Commercial Pathways to Room-Temperature Topological Quantum Computation via Intrinsic Quantum Media

Author: Rowan Brad Quni-Gudzinas

Contact: [email protected]

ORCID: 0009-0002-4317-5604

ISNI: 0000 0005 2645 6062

DOI: 10.5281/zenodo.17550366

Publication Date: 2025-11-07

Version: 1.0

Abstract: The realization of a room-temperature topological quantum computer using intrinsic quantum media is predicated on the successful engineering and validation of Fractional Chern Insulators (FCIs). This document presents a comprehensive, falsifiable research program to overcome the two primary barriers to this goal. The Temperature Gap—currently a two-orders-of-magnitude shortfall between the sub-meV energy scales of existing FCIs and the ~26 meV required for room-temperature operation—is addressed through a dual-engineering strategy. Concurrently, the Non-Abelian Statistics Gap—the lack of direct experimental proof that FCI quasiparticles possess non-commutative braiding statistics—is targeted with a definitive experimental protocol. By framing the challenge around testable hypotheses with explicit validation pathways, this work provides a structured, actionable blueprint for transitioning FCI research from fundamental discovery to applied technology.

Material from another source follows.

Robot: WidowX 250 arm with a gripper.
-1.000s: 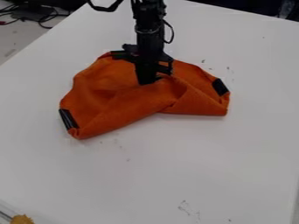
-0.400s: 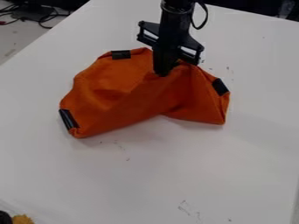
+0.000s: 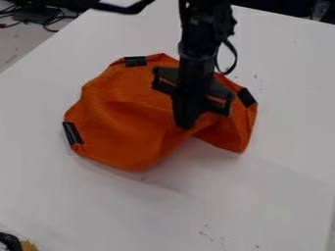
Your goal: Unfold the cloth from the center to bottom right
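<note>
“White tabletop [image 3: 275, 206] spread across the camera view, with cables [image 3: 49, 20] beyond its upper left edge. Where was the cloth?”

“The orange cloth [image 3: 121, 132] lay left of and around the middle, its near edge lifted. The black gripper [image 3: 186, 125] was over its right-hand part, fingers pressed together, with that edge pinched between them.”

“What could have gone wrong?”

“The grip looked small and close to the hem, so a quick pull might have let the fabric slip and fall back folded. Nothing visible weighed the far side down, so a long drag could have slid the whole cloth instead of opening it. And the right side hung in a crease; letting go too soon would probably have left it bunched short of the bottom right.”

“And the count?”

“One gripper, one cloth, one tabletop. Three dark patches showed on the cloth: a top patch [image 3: 135, 61], a right-hand patch [image 3: 247, 97] and a left-hand patch [image 3: 72, 133]. One yellowish thing [image 3: 28, 246] sat in the lower left corner. The cables I couldn't count; they tangled together.”
</note>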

Keywords: Topological Quantum Computation; Fractional Chern Insulator; Non-Abelian Anyons; Room-Temperature Quantum Computing; Quantum Materials Engineering; Dielectric Engineering; Strain Engineering; Fabry-Pérot Interferometry; Fibonacci Anyons; Topological Energy Gap

1.0 Foundational Principles of Fractional Chern Insulators (FCIs)

The leading experimental platform for realizing topological quantum computation in intrinsic quantum media is the Fractional Quantum Anomalous Hall Effect (FQAHE), a phenomenon also known as the Fractional Chern Insulator (FCI) state (Park et al., 2023); (Lu et al., 2024). This state of matter provides a zero-magnetic-field analogue to the Fractional Quantum Hall Effect (FQHE), offering a pathway to topological order without requiring large, power-intensive external magnets. The emergence of the FCI state is a direct consequence of strong electronic correlations, which become the dominant physical mechanism when the kinetic energy of electrons is effectively quenched within engineered, nearly flat electronic bands (Xie et al., 2025); (Zhou et al., 2023). The definitive empirical signature of this topological phase is the precise quantization of the Hall resistance to a fractional value of the von Klitzing constant, $R_{xy} = \frac{1}{\nu} \frac{h}{e^2}$, which occurs concurrently with a vanishing of the longitudinal resistance, $R_{xx} \to 0$ (Lu et al., 2024); (Park et al., 2023). Within this framework, specific fractional states that are theoretically predicted to host non-Abelian anyons, such as those at filling fractions of $\nu=2/3$ or $\nu=3/5$, are the primary candidates for building an intrinsically fault-tolerant quantum computer (Xie et al., 2025).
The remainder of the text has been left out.